- YOUR GOAL -
Please reproduce the data below exactly, from the first line to the last.

━━━━━━━━━━━━━━━━

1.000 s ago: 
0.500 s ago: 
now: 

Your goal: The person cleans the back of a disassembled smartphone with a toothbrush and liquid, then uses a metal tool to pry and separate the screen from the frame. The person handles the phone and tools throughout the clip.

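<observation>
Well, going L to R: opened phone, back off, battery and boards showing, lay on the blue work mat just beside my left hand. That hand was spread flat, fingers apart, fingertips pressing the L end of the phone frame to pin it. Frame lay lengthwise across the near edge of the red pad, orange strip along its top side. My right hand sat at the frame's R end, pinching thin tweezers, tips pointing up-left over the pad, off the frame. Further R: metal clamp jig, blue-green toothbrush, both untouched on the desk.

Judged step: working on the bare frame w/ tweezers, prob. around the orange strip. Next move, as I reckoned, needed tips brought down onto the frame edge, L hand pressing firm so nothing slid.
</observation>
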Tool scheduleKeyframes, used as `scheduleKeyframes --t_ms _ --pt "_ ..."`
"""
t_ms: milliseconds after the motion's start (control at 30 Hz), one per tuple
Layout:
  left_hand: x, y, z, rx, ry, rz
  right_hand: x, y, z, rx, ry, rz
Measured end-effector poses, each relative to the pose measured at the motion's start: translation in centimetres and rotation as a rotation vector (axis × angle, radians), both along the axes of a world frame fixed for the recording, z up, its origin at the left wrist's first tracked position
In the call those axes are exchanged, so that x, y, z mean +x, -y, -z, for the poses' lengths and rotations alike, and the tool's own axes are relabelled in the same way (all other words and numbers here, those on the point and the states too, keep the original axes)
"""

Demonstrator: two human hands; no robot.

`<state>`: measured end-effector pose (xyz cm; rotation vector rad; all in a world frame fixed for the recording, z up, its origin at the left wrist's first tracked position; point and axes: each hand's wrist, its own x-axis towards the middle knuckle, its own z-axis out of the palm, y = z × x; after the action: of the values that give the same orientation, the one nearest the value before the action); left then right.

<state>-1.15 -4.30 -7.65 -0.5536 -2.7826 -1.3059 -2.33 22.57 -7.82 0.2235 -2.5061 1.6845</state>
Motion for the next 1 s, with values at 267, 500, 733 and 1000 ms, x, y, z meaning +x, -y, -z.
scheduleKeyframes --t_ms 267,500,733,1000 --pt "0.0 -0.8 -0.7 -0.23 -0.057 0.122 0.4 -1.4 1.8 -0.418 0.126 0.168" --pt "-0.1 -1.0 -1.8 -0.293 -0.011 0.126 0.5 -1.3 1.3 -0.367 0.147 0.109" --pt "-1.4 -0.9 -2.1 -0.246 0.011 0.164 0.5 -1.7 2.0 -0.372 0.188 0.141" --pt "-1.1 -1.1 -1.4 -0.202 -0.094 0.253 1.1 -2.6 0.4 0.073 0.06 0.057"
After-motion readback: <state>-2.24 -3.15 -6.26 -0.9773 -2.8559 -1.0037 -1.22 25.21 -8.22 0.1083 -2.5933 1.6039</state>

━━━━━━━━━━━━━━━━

- PROBLEM SOLUTION -
1.000 s ago: 
0.500 s ago: 
now: 

Your goal: The person cleans the back of a disassembled smartphone with a toothbrush and liquid, then uses a metal tool to pry and separate the screen from the frame. The person handles the phone and tools throughout the clip.

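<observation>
Well, going L to R: opened phone, back off, battery and boards showing, lay on the blue work mat just beside my left hand. That hand was spread flat, fingers apart, fingertips pressing the L end of the phone frame to pin it. Frame lay lengthwise across the near edge of the red pad, orange strip along its top side. My right hand sat at the frame's R end, pinching thin tweezers, tips pointing up-left over the pad, off the frame. Further R: metal clamp jig, blue-green toothbrush, both untouched on the desk.

Judged step: working on the bare frame w/ tweezers, prob. around the orange strip. Next move, as I reckoned, needed tips brought down onto the frame edge, L hand pressing firm so nothing slid.
</observation>
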Tool scheduleKeyframes, used as `scheduleKeyframes --t_ms _ --pt "_ ..."`
"""
t_ms: milliseconds after the motion's start (control at 30 Hz), one per tuple
Layout:
  left_hand: x, y, z, rx, ry, rz
  right_hand: x, y, z, rx, ry, rz
Measured end-effector poses, each relative to the pose measured at the motion's start: translation in centimetres and rotation as a rotation vector (axis × angle, radians), both along the axes of a world frame fixed for the recording, z up, its origin at the left wrist's first tracked position
In the call those axes are exchanged, so that x, y, z mean +x, -y, -z, for the poses' lengths and rotations alike, and the tool's own axes are relabelled in the same way (all other words and numbers here, those on the point and the states too, keep the original axes)
"""

Demonstrator: two human hands; no robot.

`<state>`: measured end-effector pose (xyz cm; rotation vector rad; all in a world frame fixed for the recording, z up, its origin at the left wrist's first tracked position; point and axes: each hand's wrist, its own x-axis towards the middle knuckle, its own z-axis out of the palm, y = z × x; after the action: of the values that give the same orientation, the one nearest the value before the action); left then right.

<state>-1.15 -4.30 -7.65 -0.5536 -2.7826 -1.3059 -2.33 22.57 -7.82 0.2235 -2.5061 1.6845</state>
Motion for the next 1 s, with values at 267, 500, 733 and 1000 ms, x, y, z meaning +x, -y, -z.
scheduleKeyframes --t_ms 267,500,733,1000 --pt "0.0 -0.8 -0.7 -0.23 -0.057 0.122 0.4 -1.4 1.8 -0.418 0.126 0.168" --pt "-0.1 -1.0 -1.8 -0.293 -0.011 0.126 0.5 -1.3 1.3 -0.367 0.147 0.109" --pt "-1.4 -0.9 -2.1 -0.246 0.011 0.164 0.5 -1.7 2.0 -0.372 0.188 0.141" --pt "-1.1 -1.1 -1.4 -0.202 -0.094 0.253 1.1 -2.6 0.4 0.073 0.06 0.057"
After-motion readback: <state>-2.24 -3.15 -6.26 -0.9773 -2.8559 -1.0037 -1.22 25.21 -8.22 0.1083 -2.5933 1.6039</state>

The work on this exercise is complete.